If you can use Cortex-M0+ (so not likely for this project, BLDC where you want floating point), maybe think about RP2040 (Raspberry Pi Pico chip)? More than 100K of them in stock at Digikey, only $1 each... But they come in only one package type, and use external flash (an advantage, IMHO).

I've recently started looking at them. The SDK is nice except that they chose to use CMake. I designed it out:

https://github.com/nklabs/libnklabs-pico


> an advantage, IMHO

it isn't

An extra chip means higher cost to produce & assemble board, larger board size, more pins wasted on this nonsense, most fast-edge signals to route, more passives, extra risk to handle for one extra chip being out of stock, and it is much easier to extract firmware than even from a "protected" stm32

Also wasting RAM (and power for it) on code, or random (between high and very high) latency of XIP from SPI flash


But balanced against basically unlimited flash size. Many of my projects end up having an external SPI-flash for one reason or another anyway.

Another similar chip is the i.MX rt1020 from NXP (except Cortex-M7 and way more expensive). The one gotcha was that there was only one QSPI-flash controller even though there were two ports. It meant that the extra port (which we assumed would be available during architecture) was not fully usable without interfering with the firmware.


You can still get that with chips that have onboard flash, via QSPI or OctoSPI.


> Many of my projects end up having an external SPI-flash for one reason or another anyway.

for what? What sort of possible thing would you need to do on a c-m0 that needs more than 128K of CODE!?
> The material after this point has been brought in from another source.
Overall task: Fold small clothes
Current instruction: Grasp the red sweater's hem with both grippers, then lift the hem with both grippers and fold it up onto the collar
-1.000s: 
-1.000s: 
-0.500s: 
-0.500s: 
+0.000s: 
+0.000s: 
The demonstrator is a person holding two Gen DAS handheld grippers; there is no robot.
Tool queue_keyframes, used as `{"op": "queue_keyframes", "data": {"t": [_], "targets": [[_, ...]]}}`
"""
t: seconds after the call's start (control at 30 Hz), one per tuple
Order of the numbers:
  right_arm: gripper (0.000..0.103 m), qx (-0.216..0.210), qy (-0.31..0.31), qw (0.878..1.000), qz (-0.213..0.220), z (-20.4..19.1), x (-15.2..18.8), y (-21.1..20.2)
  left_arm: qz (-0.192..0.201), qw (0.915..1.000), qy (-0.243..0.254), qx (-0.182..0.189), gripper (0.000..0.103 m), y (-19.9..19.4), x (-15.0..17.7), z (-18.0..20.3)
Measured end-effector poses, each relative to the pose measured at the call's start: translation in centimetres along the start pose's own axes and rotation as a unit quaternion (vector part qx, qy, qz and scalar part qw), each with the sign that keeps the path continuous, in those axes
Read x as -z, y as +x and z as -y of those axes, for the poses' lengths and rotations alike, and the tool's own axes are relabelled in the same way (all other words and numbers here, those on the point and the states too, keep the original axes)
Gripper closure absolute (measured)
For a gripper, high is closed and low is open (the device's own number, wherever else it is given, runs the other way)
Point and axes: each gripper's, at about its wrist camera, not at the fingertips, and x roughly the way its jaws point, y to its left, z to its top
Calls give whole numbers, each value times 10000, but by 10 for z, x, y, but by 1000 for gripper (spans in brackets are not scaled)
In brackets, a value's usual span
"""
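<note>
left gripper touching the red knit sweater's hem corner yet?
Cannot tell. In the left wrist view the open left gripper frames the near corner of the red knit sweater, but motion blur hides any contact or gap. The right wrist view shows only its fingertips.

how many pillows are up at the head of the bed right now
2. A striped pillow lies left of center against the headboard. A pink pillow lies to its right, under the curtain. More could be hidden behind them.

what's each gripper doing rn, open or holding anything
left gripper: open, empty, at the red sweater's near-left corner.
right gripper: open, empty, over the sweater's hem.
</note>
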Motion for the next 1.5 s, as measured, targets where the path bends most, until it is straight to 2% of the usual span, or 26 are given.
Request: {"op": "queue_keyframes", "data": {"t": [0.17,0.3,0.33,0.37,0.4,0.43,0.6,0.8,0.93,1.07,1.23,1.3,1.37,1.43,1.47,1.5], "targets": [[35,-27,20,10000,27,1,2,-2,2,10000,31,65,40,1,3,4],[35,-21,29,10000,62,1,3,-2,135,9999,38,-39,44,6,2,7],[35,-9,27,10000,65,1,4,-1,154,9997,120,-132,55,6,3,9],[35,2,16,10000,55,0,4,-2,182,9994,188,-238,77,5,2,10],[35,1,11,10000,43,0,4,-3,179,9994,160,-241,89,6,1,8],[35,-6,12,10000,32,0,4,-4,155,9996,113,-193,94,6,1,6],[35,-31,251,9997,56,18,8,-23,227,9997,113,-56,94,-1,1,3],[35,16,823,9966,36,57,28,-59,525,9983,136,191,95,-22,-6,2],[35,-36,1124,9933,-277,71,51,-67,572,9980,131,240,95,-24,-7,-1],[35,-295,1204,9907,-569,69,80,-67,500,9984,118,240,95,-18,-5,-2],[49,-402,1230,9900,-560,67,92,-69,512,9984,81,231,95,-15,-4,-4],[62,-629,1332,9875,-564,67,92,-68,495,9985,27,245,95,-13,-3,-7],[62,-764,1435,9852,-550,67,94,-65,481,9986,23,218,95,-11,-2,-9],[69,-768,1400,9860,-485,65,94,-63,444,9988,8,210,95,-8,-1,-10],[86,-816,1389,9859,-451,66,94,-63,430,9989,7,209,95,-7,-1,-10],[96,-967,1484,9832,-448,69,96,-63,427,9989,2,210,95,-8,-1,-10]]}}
Not so much for code, but lots of use for persistent data (logs, databases, etc.). Only a part of it would be used for XIP. Also with more flash space it's easy to have multiple banks for safe firmware update and the like.


> logs, databases

in NOR flash???

:cringe:


NOR is more durable than NAND (but smaller, more expensive per bit), but yes you have to be careful with logs. In most recent case, it was in the 10s of small records per day.


Wait, wasn't there some guy who got an entire Linux system booting on a microcontroller that's smaller than a Cortex-M0? https://dmitry.gr/?r=05.Projects&proj=07.%20Linux%20on%208bi...


Yup, I did. that’s why I ask


The libraries you pull in can be big. Add, e.g., LWIP for internet, USB filesystem management (data logging and USB firmware update), code to properly manage OTA or Ethernet updates, text strings, especially in multiple languages, etc.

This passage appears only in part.